Ainsi, avec autant d’éclat que de raffinement, Altman va tour à tour s’attacher à révéler et développer les préoccupations de chacun de ses personnages, leurs angoisses, ou non, d’arriver au terme d’une émission qui les aura fait vivre, rire et pleurer, des années durant. Si chère à leur cœur, les réactions des uns et des autres sont différentes. En cela, The Last Show est comme un miroir de l’âme humaine face à sa précipitation vers l’inconnu, le néant. Car évidement tous ses personnages n’ont jamais remis en question l’existence de cette émission, sa longévité extraordinaire. Dans ce théâtre où ils enregistrent chaque semaine, le temps s’est arrêté nous dit le narrateur, Guy Noir, un des personnages de la troupe.
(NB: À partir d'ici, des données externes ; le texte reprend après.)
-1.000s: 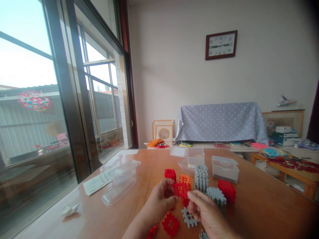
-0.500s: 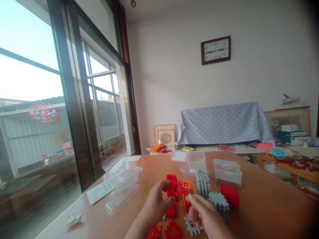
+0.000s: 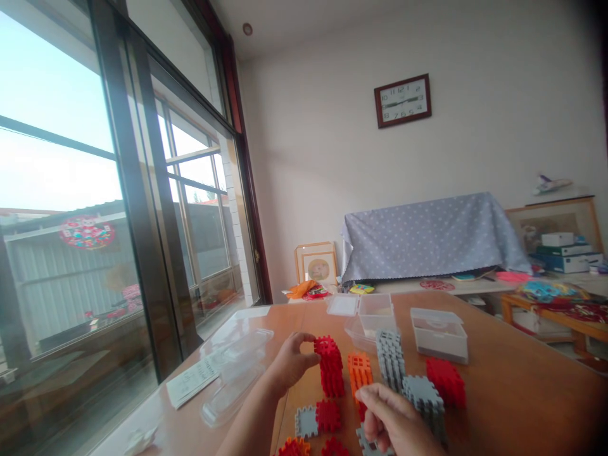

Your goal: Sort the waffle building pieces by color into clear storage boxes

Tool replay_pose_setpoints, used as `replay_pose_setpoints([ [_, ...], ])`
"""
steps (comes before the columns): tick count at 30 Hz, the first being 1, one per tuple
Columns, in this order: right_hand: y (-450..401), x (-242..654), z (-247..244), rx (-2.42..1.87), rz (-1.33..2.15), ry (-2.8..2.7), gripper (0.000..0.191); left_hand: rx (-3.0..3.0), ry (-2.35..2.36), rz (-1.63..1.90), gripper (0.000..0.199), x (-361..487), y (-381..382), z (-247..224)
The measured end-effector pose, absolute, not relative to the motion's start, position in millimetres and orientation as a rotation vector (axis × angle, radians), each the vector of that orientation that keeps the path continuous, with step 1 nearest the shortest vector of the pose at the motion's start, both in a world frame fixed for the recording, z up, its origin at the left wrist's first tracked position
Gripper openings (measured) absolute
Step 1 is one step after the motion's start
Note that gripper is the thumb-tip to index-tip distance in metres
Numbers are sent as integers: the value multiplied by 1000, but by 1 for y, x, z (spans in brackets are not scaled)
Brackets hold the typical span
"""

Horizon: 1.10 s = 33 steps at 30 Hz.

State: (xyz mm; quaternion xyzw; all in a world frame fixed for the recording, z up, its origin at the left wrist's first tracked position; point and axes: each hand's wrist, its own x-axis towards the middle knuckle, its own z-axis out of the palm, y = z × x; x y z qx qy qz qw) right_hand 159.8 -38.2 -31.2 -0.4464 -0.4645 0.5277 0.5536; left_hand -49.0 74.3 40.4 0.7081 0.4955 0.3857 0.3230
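My left hand (image 3: pixel 293 360) is at the upper left side of a tall stack of red notched plastic pieces (image 3: pixel 330 367), thumb and forefinger apart, fingertips at its edge. My right hand (image 3: pixel 387 411) has its fingers curled together in front of an orange stack (image 3: pixel 360 373); whether it holds a piece is hidden. Partly under the right hand lies a grey lattice piece (image 3: pixel 369 442). Nearer me are a flat grey piece (image 3: pixel 306 421) beside a red one (image 3: pixel 329 415), and more red and orange pieces (image 3: pixel 294 447). To the right stand a tall grey stack (image 3: pixel 390 360) and a shorter one (image 3: pixel 422 392).
A red stack (image 3: pixel 446 381) stands at the right. Clear plastic boxes (image 3: pixel 439 335) are at the back of the wooden table (image 3: pixel 503 392). Transparent lids (image 3: pixel 230 392) and a written paper (image 3: pixel 192 381) lie on the left, near crumpled tissue (image 3: pixel 141 440).
My left hand has moved back and left. The red lattice piece between my hands now appears on the red stack. The view has tilted up slightly; my right hand stays nearly in place.
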Motion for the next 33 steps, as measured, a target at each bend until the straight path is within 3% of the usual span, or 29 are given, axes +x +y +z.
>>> replay_pose_setpoints([
  [11,-33,163,-36,-1073,1263,-1141,50,1838,1310,992,61,-53,82,28],
  [18,-46,163,-27,-1089,1218,-1122,41,1876,1529,1038,32,-68,75,9],
  [23,-49,163,-25,-1119,1204,-1137,39,2011,1556,811,26,-69,45,-2],
  [27,-49,161,-29,-1136,1213,-1232,40,2175,1498,633,43,-55,15,-7],
  [33,-47,160,-30,-1149,1203,-1326,37,2469,1593,402,38,-44,9,-19],
])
Chacun vit dans l’illusion que la société qui les entoure est à l’image de leur naïveté et des bons sentiments qu’ils expriment sur scène. Tous ces gens fuient l’idée d’une fin, d’une mort, et se réfugient pour cela dans le passé, des valeurs, et une culture musicale folklorique qu’ils ont en commun avec leur public.

La projection du film sera donc une épreuve pour tous ceux que la musique country repousse. Elle est omniprésente ! Faisant en ce sens écho à Nashville, sorti quelques trente ans plus tôt (penser à la longévité de l’émission radio), dans le choix de cette histoire ainsi que son traitement, Altman agit donc comme ses personnages en faisant lui aussi référence au passé. Serait-ce donc ses propres angoisses que le cinéaste projette sur eux ? La question ne peut être résolue en quelques lignes et ce mystère, finalement précieux, rend son film plus savoureux encore. Rarement Altman aura fait preuve d’autant d’empathie envers ses personnages. Le rapport parait fusionnel. Ils ne sont pas parfaits car grossiers, maladroits, ou encore habités par des idées morbides, mais leur humanité et leur sensibilité planent sur le film comme un doux parfum flottant dans les airs.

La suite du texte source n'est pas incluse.